= PROBLEM STATEMENT =
When the line containing "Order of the" appears in the data below, begin copying there and stop only after the line containing "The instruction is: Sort".

= PROVIDED MATERIAL =
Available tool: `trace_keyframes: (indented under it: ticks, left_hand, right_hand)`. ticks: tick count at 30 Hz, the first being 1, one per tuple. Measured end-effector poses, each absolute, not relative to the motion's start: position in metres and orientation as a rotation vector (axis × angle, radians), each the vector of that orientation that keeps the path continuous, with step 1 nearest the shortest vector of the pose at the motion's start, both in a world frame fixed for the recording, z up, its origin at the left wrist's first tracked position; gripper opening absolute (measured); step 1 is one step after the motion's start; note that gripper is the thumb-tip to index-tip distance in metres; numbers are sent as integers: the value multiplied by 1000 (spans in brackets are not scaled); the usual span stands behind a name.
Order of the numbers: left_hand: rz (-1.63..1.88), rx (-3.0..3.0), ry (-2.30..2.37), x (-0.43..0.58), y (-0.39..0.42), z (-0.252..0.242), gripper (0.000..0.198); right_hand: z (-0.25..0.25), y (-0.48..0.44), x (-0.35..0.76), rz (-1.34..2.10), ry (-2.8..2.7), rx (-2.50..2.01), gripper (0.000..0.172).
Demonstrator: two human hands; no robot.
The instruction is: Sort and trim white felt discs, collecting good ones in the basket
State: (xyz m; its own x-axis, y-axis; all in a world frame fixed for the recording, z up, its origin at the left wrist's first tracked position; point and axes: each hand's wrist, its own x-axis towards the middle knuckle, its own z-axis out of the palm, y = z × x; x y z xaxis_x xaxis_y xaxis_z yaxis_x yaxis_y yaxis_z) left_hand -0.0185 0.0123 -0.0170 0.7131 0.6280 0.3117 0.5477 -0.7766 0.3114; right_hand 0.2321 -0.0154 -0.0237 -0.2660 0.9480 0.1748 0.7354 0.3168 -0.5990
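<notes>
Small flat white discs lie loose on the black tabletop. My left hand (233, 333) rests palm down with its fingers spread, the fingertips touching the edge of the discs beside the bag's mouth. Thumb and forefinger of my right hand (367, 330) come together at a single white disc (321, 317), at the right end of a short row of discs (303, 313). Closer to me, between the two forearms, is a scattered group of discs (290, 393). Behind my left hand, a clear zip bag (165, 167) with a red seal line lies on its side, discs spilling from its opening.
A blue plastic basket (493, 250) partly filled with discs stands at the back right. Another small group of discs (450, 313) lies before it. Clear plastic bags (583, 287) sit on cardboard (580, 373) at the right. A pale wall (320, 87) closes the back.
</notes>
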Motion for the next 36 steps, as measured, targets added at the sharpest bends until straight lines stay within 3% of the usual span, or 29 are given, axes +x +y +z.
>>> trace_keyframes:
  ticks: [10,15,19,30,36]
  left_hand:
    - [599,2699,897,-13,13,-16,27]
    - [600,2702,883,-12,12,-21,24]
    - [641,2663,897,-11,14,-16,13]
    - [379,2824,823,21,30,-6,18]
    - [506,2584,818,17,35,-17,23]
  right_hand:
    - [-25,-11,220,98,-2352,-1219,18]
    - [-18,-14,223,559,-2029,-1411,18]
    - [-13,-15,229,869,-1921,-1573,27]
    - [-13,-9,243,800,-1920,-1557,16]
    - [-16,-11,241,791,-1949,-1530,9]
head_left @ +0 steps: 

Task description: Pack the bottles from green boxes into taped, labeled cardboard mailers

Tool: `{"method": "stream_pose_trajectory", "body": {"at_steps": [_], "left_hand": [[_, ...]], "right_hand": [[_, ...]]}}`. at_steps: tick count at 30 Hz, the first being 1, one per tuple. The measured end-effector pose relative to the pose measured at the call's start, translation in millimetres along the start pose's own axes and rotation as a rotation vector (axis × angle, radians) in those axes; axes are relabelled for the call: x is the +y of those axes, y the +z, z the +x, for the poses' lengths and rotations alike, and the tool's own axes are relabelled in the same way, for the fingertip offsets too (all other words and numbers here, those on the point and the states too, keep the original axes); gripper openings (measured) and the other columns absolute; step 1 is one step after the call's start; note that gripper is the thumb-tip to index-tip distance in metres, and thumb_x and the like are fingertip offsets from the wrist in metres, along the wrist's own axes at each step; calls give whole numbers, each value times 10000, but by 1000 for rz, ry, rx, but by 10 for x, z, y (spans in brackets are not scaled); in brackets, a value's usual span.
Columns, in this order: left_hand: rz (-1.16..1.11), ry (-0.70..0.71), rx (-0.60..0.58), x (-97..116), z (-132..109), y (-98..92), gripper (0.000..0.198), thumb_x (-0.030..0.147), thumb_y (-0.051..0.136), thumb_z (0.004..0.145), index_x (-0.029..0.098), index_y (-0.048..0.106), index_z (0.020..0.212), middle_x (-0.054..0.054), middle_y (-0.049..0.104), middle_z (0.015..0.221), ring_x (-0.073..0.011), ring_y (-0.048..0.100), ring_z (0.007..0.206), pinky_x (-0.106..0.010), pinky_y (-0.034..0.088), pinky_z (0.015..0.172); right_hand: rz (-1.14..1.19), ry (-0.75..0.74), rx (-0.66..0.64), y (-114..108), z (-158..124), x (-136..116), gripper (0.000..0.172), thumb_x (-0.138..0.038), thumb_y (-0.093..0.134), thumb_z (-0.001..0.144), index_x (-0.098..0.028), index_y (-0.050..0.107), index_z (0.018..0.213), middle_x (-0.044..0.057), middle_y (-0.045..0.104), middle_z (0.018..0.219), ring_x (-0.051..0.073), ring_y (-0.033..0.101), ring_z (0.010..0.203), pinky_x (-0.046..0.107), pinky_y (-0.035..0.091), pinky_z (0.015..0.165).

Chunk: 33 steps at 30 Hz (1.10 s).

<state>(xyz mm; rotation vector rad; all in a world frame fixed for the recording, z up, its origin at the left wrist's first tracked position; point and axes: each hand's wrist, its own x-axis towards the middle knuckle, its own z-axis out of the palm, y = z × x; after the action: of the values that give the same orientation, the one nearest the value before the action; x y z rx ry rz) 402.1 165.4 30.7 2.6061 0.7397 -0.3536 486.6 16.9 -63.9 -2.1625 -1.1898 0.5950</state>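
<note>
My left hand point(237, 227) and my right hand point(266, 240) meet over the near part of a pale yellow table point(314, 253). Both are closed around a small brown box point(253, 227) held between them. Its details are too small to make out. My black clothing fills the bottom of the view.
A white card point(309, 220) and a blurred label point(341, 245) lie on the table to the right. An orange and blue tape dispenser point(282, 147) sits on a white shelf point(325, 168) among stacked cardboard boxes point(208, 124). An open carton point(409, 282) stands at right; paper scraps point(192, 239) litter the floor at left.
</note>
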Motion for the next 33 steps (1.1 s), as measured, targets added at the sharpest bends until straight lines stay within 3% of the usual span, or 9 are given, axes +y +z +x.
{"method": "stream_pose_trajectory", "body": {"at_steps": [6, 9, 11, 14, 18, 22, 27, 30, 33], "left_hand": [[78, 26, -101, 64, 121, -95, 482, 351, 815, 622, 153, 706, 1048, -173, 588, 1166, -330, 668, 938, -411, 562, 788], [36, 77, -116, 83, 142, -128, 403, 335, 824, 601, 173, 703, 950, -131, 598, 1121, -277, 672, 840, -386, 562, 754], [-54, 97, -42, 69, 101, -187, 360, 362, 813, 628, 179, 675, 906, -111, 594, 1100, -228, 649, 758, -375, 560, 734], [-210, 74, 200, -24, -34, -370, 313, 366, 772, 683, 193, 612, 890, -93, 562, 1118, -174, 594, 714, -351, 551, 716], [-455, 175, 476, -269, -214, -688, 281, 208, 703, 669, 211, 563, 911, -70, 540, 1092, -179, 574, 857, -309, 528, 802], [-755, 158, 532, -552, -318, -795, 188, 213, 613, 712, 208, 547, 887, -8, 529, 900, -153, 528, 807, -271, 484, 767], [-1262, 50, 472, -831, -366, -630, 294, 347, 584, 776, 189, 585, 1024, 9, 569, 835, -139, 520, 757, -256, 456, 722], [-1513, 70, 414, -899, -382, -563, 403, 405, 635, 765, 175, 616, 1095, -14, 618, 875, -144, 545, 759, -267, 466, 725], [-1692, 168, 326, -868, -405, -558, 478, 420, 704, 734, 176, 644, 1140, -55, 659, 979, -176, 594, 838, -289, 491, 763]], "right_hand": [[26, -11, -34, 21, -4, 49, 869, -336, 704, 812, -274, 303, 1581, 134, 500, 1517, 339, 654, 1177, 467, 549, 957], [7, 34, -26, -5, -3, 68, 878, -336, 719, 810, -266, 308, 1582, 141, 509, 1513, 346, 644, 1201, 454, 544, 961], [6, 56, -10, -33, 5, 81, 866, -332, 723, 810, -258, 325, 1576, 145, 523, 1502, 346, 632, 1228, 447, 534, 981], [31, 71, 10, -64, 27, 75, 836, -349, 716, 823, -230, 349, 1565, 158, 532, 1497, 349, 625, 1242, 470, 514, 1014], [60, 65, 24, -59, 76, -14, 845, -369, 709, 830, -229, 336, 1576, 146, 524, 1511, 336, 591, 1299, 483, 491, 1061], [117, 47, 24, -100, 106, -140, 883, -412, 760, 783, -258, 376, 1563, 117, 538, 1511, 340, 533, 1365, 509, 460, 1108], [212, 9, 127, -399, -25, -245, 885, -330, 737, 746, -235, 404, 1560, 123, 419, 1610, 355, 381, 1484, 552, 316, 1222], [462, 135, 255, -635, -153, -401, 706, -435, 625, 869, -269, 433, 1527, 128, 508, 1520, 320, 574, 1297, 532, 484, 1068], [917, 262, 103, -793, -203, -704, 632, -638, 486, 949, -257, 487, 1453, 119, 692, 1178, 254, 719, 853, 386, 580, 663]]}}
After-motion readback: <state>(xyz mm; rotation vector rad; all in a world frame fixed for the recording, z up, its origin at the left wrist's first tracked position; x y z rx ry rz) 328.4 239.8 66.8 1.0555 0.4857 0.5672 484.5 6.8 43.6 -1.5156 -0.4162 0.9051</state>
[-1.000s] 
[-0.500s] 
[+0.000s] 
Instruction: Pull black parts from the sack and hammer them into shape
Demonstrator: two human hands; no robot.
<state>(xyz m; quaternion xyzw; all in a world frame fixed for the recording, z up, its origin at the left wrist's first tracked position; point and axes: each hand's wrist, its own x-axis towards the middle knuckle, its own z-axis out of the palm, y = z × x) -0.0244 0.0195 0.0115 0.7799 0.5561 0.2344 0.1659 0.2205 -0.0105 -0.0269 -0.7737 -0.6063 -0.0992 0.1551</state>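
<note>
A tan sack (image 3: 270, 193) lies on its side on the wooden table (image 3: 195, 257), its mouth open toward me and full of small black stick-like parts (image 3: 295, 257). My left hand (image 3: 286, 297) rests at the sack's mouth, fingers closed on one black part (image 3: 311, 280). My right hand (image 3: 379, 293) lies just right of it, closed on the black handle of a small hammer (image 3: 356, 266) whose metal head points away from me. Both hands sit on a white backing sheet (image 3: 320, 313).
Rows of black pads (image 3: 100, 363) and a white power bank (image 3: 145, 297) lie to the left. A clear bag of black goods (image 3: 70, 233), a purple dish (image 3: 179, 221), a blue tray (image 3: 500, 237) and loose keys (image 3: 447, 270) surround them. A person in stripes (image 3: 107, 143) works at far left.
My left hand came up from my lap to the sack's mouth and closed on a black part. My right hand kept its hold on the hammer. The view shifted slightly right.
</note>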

= SOLUTION =
Order of the numbers: left_hand: rz (-1.63..1.88), rx (-3.0..3.0), ry (-2.30..2.37), x (-0.43..0.58), y (-0.39..0.42), z (-0.252..0.242), gripper (0.000..0.198); right_hand: z (-0.25..0.25), y (-0.48..0.44), x (-0.35..0.76), rz (-1.34..2.10), ry (-2.8..2.7), rx (-2.50..2.01), gripper (0.000..0.172).
Demonstrator: two human hands; no robot.
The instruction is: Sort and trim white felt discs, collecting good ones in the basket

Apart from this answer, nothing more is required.